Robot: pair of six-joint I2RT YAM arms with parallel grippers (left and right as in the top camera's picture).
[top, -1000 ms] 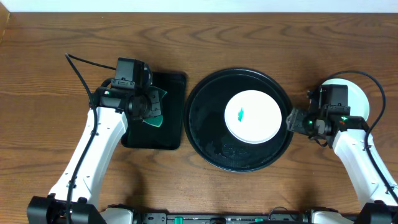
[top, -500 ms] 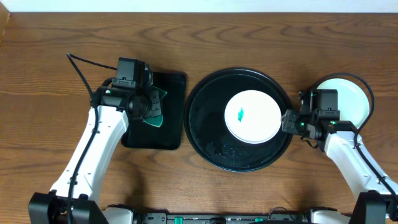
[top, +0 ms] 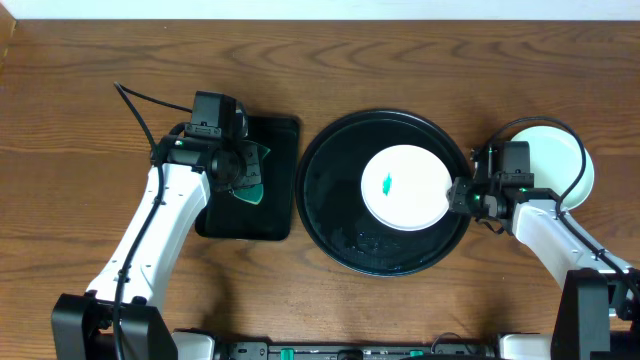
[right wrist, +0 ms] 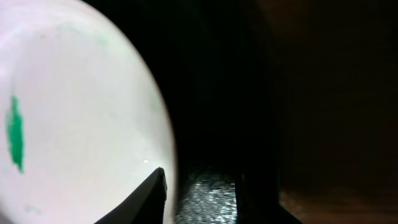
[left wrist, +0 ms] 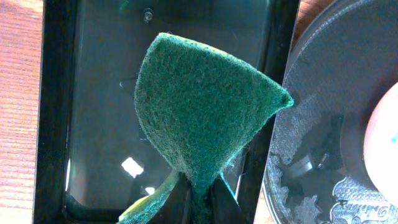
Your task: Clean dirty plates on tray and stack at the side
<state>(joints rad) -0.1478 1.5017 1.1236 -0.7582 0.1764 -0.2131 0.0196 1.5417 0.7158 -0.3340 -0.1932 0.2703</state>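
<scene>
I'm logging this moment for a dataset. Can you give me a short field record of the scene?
round tray: holds one plate
plate on tray: green smear, not yet wiped
side plate: right of the round tray, outside it
left gripper: shut on green scouring pad, above rectangular tray
right gripper: open, at the right edge of the plate on the tray

overhead looks straight down; 2 close wrist views share the tray (top: 335,200).
</scene>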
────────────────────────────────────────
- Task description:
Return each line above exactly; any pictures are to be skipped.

- The answer:
Robot: pair of six-joint I2RT YAM arms with parallel grippers (left and right as in the top camera's picture).
[top, -1000 ms] 
[top, -500 ms] 
[top, +0 ms] 
[right wrist, +0 ms] 
[left wrist, +0 ms] 
Your task: Clean dirty plates on tray and stack at the side
<state>(joints rad) -0.1478 1.5017 1.1236 -0.7582 0.1764 -0.2131 0.0196 1.5417 0.7158 -0.3340 -0.1932 0.2703</state>
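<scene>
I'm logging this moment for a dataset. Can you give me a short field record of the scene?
round tray: holds one plate
plate on tray: green smear, not yet wiped
side plate: right of the round tray, outside it
left gripper: shut on green scouring pad, above rectangular tray
right gripper: open, at the right edge of the plate on the tray

overhead looks straight down; 2 close wrist views share the tray (top: 335,200).
</scene>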

What the exercise asked for is now done.